Kleene Algebra of Partial Predicates

Abstract

We show that the set of all partial predicates over a set D together with the disjunction, conjunction, and negation operations, defined in accordance with the truth tables of S.C. Kleene’s strong logic of indeterminacy [17], forms a Kleene algebra. A Kleene algebra is a De Morgan algebra [3] (also called quasi-Boolean algebra) which satisfies the condition x ∧¬:x ⩽ y ∨¬ :y (sometimes called the normality axiom). We use the formalization of De Morgan algebras from [8]. The term “Kleene algebra” was introduced by A. Monteiro and D. Brignole in [3]. A similar notion of a “normal i-lattice” had been previously studied by J.A. Kalman [16]. More details about the origin of this notion and its relation to other notions can be found in [24, 4, 1, 2]. It should be noted that there is a different widely known class of algebras, also called Kleene algebras [22, 6], which generalize the algebra of regular expressions, however, the term “Kleene algebra” used in this paper does not refer to them.
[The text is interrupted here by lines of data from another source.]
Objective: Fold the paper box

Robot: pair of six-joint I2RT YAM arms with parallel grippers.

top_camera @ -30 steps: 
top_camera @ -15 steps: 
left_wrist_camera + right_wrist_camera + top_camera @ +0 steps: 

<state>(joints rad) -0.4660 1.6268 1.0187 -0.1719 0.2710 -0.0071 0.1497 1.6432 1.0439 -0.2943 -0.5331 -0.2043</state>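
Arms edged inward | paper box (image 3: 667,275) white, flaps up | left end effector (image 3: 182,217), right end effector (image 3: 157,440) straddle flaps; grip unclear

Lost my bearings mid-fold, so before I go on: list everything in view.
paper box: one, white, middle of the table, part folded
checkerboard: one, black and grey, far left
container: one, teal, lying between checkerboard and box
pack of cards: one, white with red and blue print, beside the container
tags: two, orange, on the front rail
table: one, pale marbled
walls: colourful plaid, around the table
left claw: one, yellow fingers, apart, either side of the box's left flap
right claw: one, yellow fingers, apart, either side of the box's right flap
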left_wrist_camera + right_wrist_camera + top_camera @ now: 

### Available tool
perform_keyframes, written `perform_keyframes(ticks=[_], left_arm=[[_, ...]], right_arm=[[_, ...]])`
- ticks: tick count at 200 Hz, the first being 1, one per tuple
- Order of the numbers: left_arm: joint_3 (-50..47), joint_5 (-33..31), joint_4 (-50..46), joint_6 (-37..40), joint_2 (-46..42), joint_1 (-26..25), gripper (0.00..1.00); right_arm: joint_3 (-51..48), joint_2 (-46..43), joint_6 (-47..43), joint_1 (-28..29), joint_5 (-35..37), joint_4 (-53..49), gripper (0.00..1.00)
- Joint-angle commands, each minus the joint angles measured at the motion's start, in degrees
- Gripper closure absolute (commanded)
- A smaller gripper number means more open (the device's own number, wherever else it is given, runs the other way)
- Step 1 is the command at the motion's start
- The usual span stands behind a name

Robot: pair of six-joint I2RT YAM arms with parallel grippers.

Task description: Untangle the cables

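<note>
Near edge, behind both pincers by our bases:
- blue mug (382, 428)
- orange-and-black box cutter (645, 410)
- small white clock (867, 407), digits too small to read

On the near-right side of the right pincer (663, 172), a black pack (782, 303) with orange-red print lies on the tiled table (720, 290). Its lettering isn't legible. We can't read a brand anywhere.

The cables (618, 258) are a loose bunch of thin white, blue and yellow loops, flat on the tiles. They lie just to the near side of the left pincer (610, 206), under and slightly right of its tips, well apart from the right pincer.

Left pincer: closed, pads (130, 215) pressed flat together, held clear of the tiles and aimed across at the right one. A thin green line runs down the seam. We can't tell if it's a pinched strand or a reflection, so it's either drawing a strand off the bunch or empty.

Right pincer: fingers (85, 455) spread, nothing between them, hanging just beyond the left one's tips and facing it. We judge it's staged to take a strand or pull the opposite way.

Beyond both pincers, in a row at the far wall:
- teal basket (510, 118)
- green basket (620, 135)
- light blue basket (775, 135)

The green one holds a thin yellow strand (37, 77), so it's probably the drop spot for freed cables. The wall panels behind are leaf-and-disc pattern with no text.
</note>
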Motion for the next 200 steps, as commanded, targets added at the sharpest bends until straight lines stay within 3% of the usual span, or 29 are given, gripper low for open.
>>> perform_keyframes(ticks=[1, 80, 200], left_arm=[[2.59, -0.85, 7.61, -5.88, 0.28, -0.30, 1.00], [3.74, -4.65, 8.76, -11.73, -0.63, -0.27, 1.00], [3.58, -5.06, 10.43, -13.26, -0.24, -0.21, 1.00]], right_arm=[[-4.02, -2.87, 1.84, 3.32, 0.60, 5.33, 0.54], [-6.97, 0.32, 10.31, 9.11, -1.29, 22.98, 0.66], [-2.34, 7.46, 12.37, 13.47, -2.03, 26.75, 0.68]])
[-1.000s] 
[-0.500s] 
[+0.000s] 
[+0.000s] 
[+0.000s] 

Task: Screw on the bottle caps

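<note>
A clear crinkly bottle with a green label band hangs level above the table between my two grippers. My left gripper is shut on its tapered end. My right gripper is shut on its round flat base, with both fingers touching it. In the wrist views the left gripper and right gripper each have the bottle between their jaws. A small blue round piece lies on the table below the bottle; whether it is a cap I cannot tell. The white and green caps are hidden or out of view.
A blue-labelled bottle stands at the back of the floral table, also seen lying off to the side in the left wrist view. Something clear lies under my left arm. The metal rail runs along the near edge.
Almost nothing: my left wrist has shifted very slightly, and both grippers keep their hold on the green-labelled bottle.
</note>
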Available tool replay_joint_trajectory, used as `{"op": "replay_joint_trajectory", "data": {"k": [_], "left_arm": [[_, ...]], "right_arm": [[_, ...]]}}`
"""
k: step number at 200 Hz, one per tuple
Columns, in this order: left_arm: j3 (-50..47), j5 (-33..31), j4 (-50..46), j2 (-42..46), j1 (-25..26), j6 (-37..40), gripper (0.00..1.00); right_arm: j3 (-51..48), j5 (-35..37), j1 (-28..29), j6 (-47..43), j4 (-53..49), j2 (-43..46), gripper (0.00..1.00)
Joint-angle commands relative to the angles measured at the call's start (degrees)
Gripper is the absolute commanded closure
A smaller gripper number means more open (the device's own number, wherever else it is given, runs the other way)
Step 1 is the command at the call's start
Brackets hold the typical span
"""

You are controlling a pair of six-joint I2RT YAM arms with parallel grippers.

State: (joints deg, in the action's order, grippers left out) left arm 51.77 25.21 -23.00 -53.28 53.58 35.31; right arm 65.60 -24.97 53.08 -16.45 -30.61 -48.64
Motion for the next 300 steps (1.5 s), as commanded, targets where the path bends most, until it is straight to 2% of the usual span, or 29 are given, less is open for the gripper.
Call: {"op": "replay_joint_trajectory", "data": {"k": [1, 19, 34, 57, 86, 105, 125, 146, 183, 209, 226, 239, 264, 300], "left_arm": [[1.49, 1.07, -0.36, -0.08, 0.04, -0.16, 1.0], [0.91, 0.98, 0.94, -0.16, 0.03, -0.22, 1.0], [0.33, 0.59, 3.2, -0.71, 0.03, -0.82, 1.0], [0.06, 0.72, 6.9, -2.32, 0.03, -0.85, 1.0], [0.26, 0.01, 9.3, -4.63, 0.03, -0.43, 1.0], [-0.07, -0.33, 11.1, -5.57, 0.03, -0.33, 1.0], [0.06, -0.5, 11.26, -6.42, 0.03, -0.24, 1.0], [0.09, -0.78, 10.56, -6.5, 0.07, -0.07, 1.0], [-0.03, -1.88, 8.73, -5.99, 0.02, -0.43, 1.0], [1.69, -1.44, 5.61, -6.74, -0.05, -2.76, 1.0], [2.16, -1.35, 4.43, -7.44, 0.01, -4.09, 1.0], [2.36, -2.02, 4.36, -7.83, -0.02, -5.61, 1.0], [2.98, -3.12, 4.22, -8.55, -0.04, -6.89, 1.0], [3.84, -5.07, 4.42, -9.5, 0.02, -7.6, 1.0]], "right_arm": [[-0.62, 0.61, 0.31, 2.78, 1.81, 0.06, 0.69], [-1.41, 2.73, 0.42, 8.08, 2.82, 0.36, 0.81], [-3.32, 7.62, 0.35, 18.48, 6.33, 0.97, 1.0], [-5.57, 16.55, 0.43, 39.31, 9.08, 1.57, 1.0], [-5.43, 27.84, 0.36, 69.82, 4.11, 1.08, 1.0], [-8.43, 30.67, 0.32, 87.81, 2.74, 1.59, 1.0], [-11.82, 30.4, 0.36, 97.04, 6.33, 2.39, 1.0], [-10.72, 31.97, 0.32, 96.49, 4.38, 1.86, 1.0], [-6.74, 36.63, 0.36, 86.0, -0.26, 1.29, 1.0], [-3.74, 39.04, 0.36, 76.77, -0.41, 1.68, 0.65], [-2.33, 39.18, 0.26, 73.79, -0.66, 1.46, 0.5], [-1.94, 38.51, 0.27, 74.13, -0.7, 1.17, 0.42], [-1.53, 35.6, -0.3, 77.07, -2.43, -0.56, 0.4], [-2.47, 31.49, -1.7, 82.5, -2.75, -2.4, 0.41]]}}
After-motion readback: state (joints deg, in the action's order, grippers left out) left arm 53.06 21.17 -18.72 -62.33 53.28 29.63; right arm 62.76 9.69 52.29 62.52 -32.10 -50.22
Algebras of partial predicates naturally arise in computability theory in the study on partial recursive predicates. They were studied in connection with non-classical logics [17, 5, 18, 32, 29, 30]. A partial predicate also corresponds to the notion of a partial set [26] on a given domain, which represents a (partial) property which for any given element of this domain may hold, not hold, or neither hold nor not hold. The field of all partial sets on a given domain is an algebra with generalized operations of union, intersection, complement, and three constants (0, 1, n which is the fixed point of complement) which can be generalized to an equational class of algebras called DMF-algebras (De Morgan algebras with a single fixed point of involution) [25]. In [27] partial sets and DMF-algebras were considered as a basis for unification of set-theoretic and linguistic approaches to probability. Partial predicates over classes of mathematical models of data were used for formalizing semantics of computer programs in the composition-nominative approach to program formalization [31, 28, 33, 15], for formalizing extensions of the Floyd-Hoare logic [7, 9] which allow reasoning about properties of programs in the case of partial pre- and postconditions [23, 20, 19, 21], for formalizing dynamical models with partial behaviors in the context of the mathematical systems theory [11, 13, 14, 12, 10].